How the surplus of patients will impact primary care

I believe the projected shortage of physicians caused by  the Affordable Care Act will drive primary care into two opposite tracks. Each is a distinct and logical response to the patient overload and each points out gaping holes in our medical education that must be addressed.

The Association of American Medical Colleges  estimates that there will be a shortage of 63,000 doctors by 2015 and 130,600 by 2025 in the wake of the SCOTUS decision to let the Affordable Care Act stand. This tidal wave of newly insured patients has to be served somehow and medical schools and residency programs cannot supply anywhere near these numbers of new physicians in this short of a time frame.

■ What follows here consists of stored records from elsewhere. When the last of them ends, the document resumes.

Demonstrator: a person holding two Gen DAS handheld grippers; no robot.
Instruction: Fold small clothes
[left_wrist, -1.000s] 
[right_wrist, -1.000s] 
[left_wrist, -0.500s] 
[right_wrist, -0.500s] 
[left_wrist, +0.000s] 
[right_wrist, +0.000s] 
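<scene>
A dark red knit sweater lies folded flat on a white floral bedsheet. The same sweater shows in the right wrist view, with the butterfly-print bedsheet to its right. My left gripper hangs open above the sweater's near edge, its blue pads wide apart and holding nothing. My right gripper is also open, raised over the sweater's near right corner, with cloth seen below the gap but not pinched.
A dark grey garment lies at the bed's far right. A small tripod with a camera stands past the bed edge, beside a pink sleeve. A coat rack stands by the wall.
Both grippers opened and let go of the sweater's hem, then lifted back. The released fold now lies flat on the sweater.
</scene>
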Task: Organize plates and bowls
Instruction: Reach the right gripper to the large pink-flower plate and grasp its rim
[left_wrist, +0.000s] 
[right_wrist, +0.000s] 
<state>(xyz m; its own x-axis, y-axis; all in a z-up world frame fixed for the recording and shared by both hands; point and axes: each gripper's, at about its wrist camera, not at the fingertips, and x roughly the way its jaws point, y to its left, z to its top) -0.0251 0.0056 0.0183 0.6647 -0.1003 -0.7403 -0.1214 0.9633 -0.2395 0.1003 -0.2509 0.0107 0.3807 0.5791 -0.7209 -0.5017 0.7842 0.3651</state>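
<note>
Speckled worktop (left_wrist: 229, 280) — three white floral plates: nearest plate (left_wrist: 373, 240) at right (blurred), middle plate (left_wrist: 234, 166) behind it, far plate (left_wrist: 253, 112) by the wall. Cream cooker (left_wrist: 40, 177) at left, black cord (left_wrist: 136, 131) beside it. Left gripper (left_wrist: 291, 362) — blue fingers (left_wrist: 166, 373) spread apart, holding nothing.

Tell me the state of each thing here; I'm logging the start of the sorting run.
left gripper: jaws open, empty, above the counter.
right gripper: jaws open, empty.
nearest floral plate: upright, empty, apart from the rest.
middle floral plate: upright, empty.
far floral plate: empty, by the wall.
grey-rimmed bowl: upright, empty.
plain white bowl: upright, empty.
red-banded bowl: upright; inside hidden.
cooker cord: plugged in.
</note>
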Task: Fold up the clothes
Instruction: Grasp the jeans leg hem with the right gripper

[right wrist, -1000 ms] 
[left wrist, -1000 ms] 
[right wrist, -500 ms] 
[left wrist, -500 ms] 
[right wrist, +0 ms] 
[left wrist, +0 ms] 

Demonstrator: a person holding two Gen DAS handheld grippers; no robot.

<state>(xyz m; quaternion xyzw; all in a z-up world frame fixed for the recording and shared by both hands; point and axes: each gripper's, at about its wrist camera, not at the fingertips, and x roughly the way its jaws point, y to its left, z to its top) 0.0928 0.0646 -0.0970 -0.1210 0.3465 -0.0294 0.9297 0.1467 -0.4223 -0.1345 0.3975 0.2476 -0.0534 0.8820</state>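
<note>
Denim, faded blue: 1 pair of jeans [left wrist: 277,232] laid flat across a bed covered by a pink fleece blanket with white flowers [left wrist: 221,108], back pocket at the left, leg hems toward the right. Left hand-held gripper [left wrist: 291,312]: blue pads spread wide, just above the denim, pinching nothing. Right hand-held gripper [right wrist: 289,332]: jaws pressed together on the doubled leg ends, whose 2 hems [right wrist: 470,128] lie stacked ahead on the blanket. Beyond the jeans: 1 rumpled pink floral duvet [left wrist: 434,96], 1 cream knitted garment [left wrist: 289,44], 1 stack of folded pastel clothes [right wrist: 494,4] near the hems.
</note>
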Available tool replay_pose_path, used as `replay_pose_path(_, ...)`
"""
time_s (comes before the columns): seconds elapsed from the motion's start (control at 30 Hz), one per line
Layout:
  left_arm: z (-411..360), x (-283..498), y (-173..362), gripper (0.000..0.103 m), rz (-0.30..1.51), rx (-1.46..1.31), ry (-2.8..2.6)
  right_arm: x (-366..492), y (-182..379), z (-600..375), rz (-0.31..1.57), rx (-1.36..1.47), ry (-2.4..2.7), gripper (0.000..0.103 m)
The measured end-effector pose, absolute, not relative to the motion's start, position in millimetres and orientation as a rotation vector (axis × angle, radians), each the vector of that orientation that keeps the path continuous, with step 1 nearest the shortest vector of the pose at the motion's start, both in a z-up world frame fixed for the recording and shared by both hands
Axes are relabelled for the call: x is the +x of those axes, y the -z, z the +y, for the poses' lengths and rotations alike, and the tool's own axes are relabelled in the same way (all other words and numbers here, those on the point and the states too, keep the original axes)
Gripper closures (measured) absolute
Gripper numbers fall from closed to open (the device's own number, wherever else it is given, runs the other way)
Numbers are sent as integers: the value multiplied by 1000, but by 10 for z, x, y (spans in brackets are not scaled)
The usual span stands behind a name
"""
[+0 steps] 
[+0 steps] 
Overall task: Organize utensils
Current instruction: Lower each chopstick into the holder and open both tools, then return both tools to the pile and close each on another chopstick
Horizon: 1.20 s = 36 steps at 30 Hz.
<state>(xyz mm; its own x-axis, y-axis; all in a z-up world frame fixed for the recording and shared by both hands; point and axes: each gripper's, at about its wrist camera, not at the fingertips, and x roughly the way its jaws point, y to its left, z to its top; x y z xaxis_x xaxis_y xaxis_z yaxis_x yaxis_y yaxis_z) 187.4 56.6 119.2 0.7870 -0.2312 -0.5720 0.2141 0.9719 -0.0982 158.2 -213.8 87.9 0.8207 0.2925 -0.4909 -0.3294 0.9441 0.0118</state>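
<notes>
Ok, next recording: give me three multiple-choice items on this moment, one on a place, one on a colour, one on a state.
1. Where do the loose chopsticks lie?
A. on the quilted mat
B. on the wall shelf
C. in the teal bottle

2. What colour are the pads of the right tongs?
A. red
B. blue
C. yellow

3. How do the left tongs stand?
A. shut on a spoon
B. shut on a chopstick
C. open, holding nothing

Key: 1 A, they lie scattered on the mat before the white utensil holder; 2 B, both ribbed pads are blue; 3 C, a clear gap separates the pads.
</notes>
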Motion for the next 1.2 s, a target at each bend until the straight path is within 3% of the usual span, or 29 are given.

How will healthcare markets respond – especially with regards to primary care?

I see two likely options.

1. Volume driven: Doctor as apex of a care pyramid. In the more traditional practice structure, the physician will be come the leader of a care team supervising a number of physician extenders who provide the majority of the hands on care. The skill and experience of the physician will be saved for the more complicated and severe cases seen that day. The majority of the doctor’s activity will be devoted to leading and coordinating the care provided by the pyramid of NPs and PAs who are their direct reports.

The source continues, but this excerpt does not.